A NY Judge has decided in a case of first impression that a section of the NY Stalking Law requiring that the stalking conduct occurs at the complainant’s “place of business or employment” is not satisfied by the sending of repeated emails at the complainant’s business email address. The defendant sent over 200 different forms of communication including many emails to her former girlfriend’s work email address. She was then arrested and charged with three stalking misdemeanors.
One count was based on Penal 120.45(3) which reads:
A person is guilty of stalking in the fourth degree when he or she intentionally, and for no legitimate purpose, engages in a course of conduct directed at a specific person, and knows or reasonably should know that such conduct . . .(3) is likely to cause such person to reasonably fear that his or her employment, business or career is threatened, where such conduct consists of appearing, telephoning or initiating communication or contact at such person’s place of employment or business, and the actor was previously clearly informed to cease that conduct.

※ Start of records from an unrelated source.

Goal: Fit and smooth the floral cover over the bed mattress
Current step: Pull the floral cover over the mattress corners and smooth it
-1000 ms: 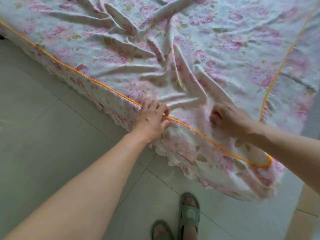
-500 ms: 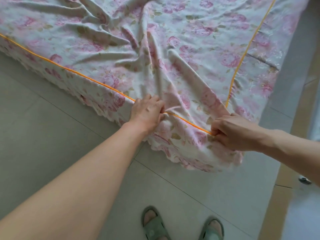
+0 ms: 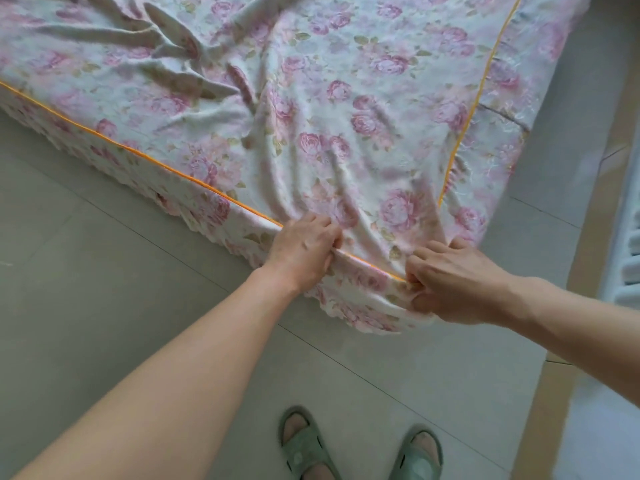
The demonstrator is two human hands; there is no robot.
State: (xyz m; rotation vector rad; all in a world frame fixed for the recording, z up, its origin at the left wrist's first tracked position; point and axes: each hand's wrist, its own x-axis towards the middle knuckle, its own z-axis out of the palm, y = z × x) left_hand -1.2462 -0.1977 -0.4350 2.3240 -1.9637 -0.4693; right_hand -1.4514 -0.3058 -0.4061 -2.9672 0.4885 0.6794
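Note:
The floral cover (image 3: 346, 98), white with pink roses and orange piping (image 3: 173, 171), lies over the bed mattress with deep wrinkles across its upper left and folds running toward the near corner. My left hand (image 3: 304, 247) grips the cover at the piped near edge, fingers curled over the fabric. My right hand (image 3: 453, 282) pinches the cover at the near corner, where the two lines of piping meet, with bunched fabric under its fingers. The skirt of the cover (image 3: 360, 306) hangs below both hands. The mattress itself is hidden under the cloth.
Grey floor tiles (image 3: 104, 323) spread to the left and below the bed. My feet in green sandals (image 3: 304, 445) stand on the tiles near the corner. A tan strip (image 3: 588, 237) and a white ribbed object (image 3: 630, 251) run along the right edge.
The view has shifted right along the bed. My right hand has moved from the top of the cover to the corner piping and taken hold there. My left hand keeps its hold on the edge.

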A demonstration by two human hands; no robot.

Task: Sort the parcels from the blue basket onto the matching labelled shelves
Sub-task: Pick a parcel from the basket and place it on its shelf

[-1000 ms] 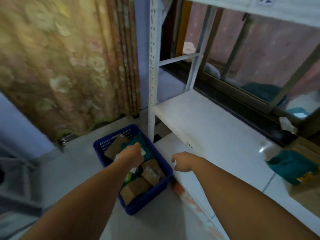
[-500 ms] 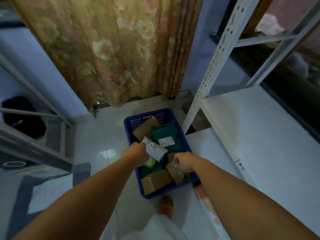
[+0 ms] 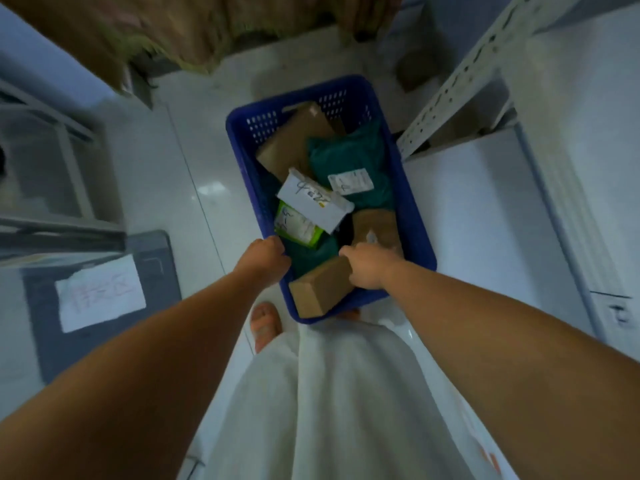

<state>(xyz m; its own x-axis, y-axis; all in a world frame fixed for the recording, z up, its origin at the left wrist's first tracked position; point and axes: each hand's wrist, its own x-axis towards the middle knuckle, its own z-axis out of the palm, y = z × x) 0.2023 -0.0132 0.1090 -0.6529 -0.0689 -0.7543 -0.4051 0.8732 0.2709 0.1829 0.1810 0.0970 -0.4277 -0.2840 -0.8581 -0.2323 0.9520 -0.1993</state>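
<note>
The blue basket (image 3: 242,157) stands on the floor just ahead of my feet. It holds several parcels: brown boxes, a teal bag (image 3: 349,157) with a white label, a white parcel (image 3: 313,200) with handwriting, and a green-and-white packet (image 3: 298,226). My left hand (image 3: 265,259) hangs with curled fingers over the basket's left rim, and nothing shows in it. My right hand (image 3: 367,270) grips the far end of the nearest brown box (image 3: 318,291), which lies in the near corner of the basket.
A white metal shelf unit rises at the right, with its perforated post (image 3: 450,84) beside the basket and a low shelf board (image 3: 485,220). At the left lies a grey mat (image 3: 45,341) bearing a handwritten paper (image 3: 100,292). A curtain (image 3: 166,29) hangs behind.
My view tipped down onto the basket. The white parcel my left hand held half a second ago now lies in the basket. My right hand came down onto the near brown box.
</note>
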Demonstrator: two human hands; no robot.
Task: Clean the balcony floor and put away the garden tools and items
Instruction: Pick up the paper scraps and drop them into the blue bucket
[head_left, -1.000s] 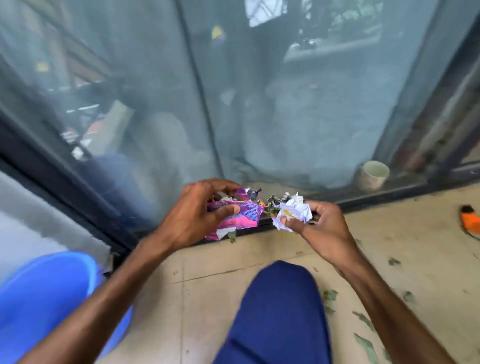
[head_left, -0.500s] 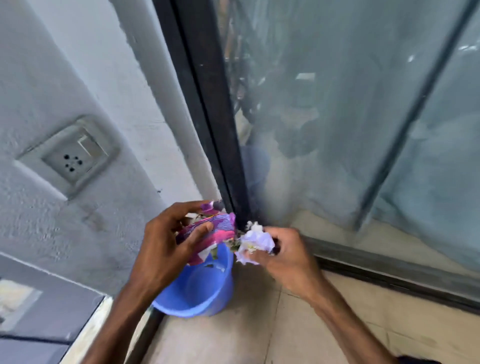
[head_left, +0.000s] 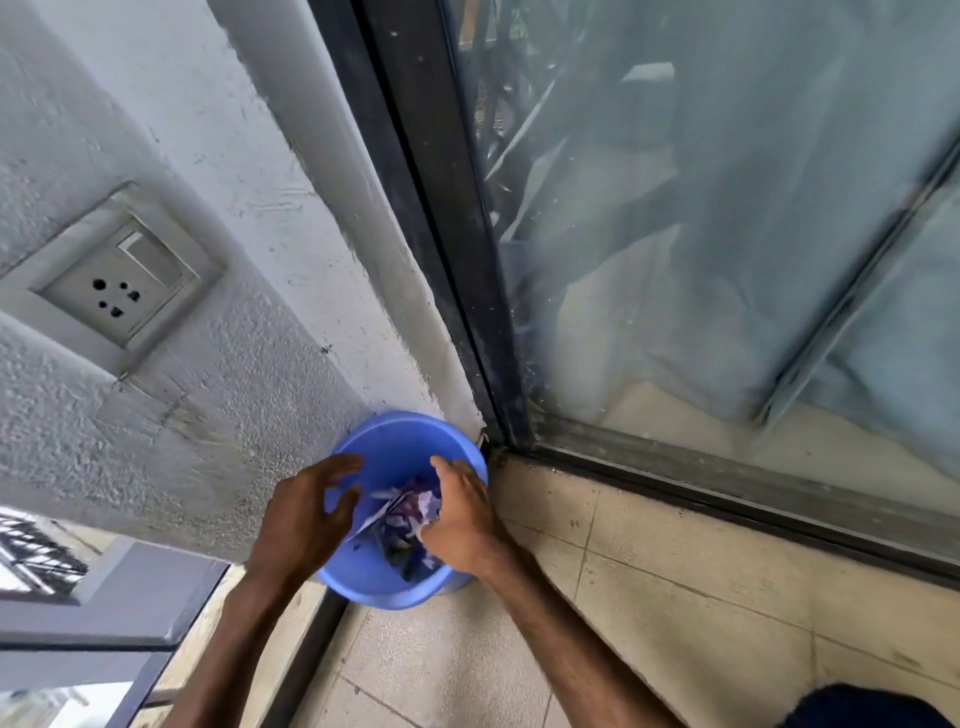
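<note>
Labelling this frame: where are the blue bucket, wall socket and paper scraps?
blue bucket (head_left: 400, 447), head view, bare far inner wall.
wall socket (head_left: 111, 299), head view, plate by the pin holes.
paper scraps (head_left: 409, 506), head view, purple piece on top.

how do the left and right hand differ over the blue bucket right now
The left hand has its fingers spread with gaps between them; the right hand keeps its fingers close together. The left hand is over the left rim of the blue bucket, the right hand over the right rim. The left hand is clear of the litter; the right thumb is right beside it. Both are open and hold nothing.
</note>
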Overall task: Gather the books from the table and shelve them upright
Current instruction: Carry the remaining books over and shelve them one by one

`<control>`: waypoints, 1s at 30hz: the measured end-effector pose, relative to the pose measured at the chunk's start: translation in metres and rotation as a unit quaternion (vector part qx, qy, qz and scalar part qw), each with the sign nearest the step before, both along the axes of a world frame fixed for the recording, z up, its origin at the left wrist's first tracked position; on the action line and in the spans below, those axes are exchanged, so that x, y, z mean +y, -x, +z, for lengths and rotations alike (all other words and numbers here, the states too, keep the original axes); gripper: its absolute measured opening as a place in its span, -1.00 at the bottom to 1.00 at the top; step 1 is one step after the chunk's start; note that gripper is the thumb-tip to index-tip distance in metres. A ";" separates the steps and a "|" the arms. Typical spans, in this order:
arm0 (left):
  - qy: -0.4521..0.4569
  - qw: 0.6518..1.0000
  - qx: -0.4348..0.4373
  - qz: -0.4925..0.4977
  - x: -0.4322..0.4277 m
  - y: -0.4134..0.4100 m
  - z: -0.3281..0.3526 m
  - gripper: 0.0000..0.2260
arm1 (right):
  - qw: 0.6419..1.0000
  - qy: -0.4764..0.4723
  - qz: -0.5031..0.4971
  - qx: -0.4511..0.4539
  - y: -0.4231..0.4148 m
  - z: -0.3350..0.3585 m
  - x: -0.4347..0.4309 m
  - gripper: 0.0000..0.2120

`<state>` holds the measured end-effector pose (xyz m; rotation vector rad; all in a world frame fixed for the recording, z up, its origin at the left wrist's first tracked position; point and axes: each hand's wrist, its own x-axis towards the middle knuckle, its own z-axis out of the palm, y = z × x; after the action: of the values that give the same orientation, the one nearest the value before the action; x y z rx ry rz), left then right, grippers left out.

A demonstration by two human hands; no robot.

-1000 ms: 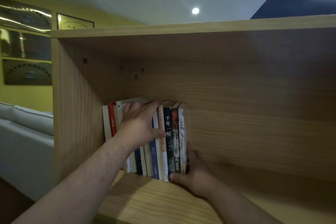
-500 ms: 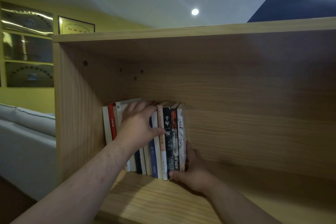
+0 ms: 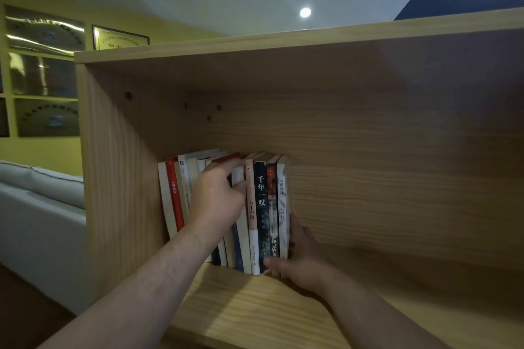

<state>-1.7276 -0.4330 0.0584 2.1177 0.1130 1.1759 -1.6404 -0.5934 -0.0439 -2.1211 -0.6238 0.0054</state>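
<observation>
Upright row of books (image 3: pixel 263 207) at 9 o'clock end of shelf (image 3: pixel 255 309). Grip of left hand (image 3: pixel 218 201) hooked over middle spines; right hand (image 3: pixel 304 262) clamped round the 3 o'clock end book's foot. Risk: no bookend; once released, row likely topples toward 3 o'clock.

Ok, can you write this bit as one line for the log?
books: upright on shelf | left hand: grips book tops | right hand: grips row's right end

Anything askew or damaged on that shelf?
Nothing stands out. The books stand upright in one row at the left end of the shelf, gripped by the left hand and right hand; no damage visible.
</observation>
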 end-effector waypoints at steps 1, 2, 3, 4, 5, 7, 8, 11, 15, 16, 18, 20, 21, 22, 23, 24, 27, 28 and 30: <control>0.040 0.999 -0.006 -0.002 0.002 0.002 0.000 -0.62 | 1.000 0.001 -0.001 0.000 0.000 0.000 0.000 0.17; 0.078 0.997 -0.017 -0.005 0.003 0.006 -0.002 -0.61 | 1.000 0.002 -0.001 0.000 0.000 0.001 -0.001 0.17; 0.107 0.994 -0.030 -0.008 0.004 0.008 -0.004 -0.61 | 1.000 0.002 0.000 0.001 0.000 0.001 -0.001 0.15; 0.126 0.991 -0.045 -0.015 0.004 0.011 -0.008 -0.61 | 1.000 0.000 0.002 0.000 0.001 0.001 -0.001 0.10; 0.144 0.988 -0.056 -0.023 0.003 0.013 -0.013 -0.64 | 1.000 -0.003 0.005 -0.001 0.001 0.001 -0.002 0.02; 0.176 0.982 -0.054 -0.053 0.000 0.014 -0.027 -0.75 | 1.000 -0.015 0.008 -0.011 0.002 0.002 -0.003 -0.14; 0.183 0.980 -0.033 -0.071 -0.003 0.014 -0.034 -0.78 | 1.000 -0.023 0.007 -0.017 0.002 0.002 -0.004 -0.20; 0.161 0.982 0.039 -0.089 -0.008 0.011 -0.055 -0.74 | 0.999 -0.038 -0.006 -0.033 0.003 0.001 -0.004 -0.27; 0.148 0.984 0.037 -0.090 -0.008 0.009 -0.062 -0.77 | 0.997 -0.059 -0.013 -0.039 0.002 0.001 -0.005 -0.33; 0.148 0.984 0.034 -0.089 -0.006 0.009 -0.063 -0.79 | 0.997 -0.061 -0.014 -0.042 0.003 0.001 -0.005 -0.34; 0.146 0.986 0.022 -0.079 -0.002 0.015 -0.064 -0.80 | 0.997 -0.065 -0.015 -0.042 0.004 0.003 -0.006 -0.33; 0.138 0.988 -0.011 -0.068 0.003 0.025 -0.065 -0.80 | 0.997 -0.063 -0.012 -0.044 0.005 0.004 -0.007 -0.29; 0.136 0.988 -0.034 -0.064 0.005 0.031 -0.066 -0.78 | 0.997 -0.059 -0.009 -0.046 0.006 0.004 -0.007 -0.26; 0.139 0.987 -0.054 -0.061 0.009 0.038 -0.068 -0.78 | 0.997 -0.056 -0.007 -0.048 0.007 0.004 -0.007 -0.24; 0.149 0.984 -0.071 -0.059 0.011 0.045 -0.071 -0.79 | 0.997 -0.052 -0.005 -0.049 0.007 0.004 -0.007 -0.23; 0.163 0.981 -0.083 -0.059 0.014 0.052 -0.074 -0.82 | 0.997 -0.049 -0.003 -0.052 0.007 0.005 -0.007 -0.24; 0.221 0.967 -0.115 -0.058 0.024 0.068 -0.083 -0.85 | 0.997 -0.043 -0.003 -0.059 0.009 0.006 -0.006 -0.29; 0.242 0.960 -0.128 -0.057 0.028 0.074 -0.084 -0.83 | 0.997 -0.042 -0.008 -0.059 0.009 0.005 -0.005 -0.33; 0.267 0.950 -0.151 -0.052 0.038 0.086 -0.082 -0.80 | 0.998 -0.038 -0.023 -0.054 0.011 0.005 -0.004 -0.49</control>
<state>-1.8133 -0.3953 -0.0241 1.4418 0.1559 1.2271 -1.6517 -0.5976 -0.0392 -2.0712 -0.6286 -0.1575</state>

The court held that in interpreting other laws with the same phrase, NY courts have held that “place of employment” means the physical location where a person works. “Thus, given New York courts’ consistent view that the phrases ‘place of employment’ and ‘place of business’ refer only to a physical location, this court will apply that same definition here,” Judge Steven Statsinger said.
I guess it came down to the distinction that telephoning a person at work requires them to be at the physical location when they pick up their work phone but email technically does not end up in the physical workplace. The statute is also meant to broaden stalking so that fear of physical injury is not necessary – you just need to be scared that someone’s behavior may cause you to lose your employment or business. It would be unusual for repetitive emails to threaten your career in the same way that showing up at the office or constantly calling the office could.
Furthermore, repetitive or harassing emails are covered under Penal Law 120.45(1), a more general statute that defines conduct “likely to cause reasonable fear of material harm to the physical health, safety or property” of a victim as stalking. In addition, the defendant was also charged under 120.45(2) which hinges on a defendant exhibiting a course of conduct by contacting a complainant repeatedly after being asked to stop — behavior that is not dependent on contacts with the victim at the physical workplace. The defendant here will still have to face those charges.
The distinction could be important to prosecutors and defense counsel in cases where there was no fear of imminent physical injury and the work emails had some stated legitimate purpose as that behavior would not meet the language of any other part of the stalking law. The case also serves as an example of how law is shaped and made by litigators fighting over the definition and application of terms and phrases in the statutes. I am sure that this was not the first time anyone was charged for similar conduct under the same statute it was just the first time anyone challenged it.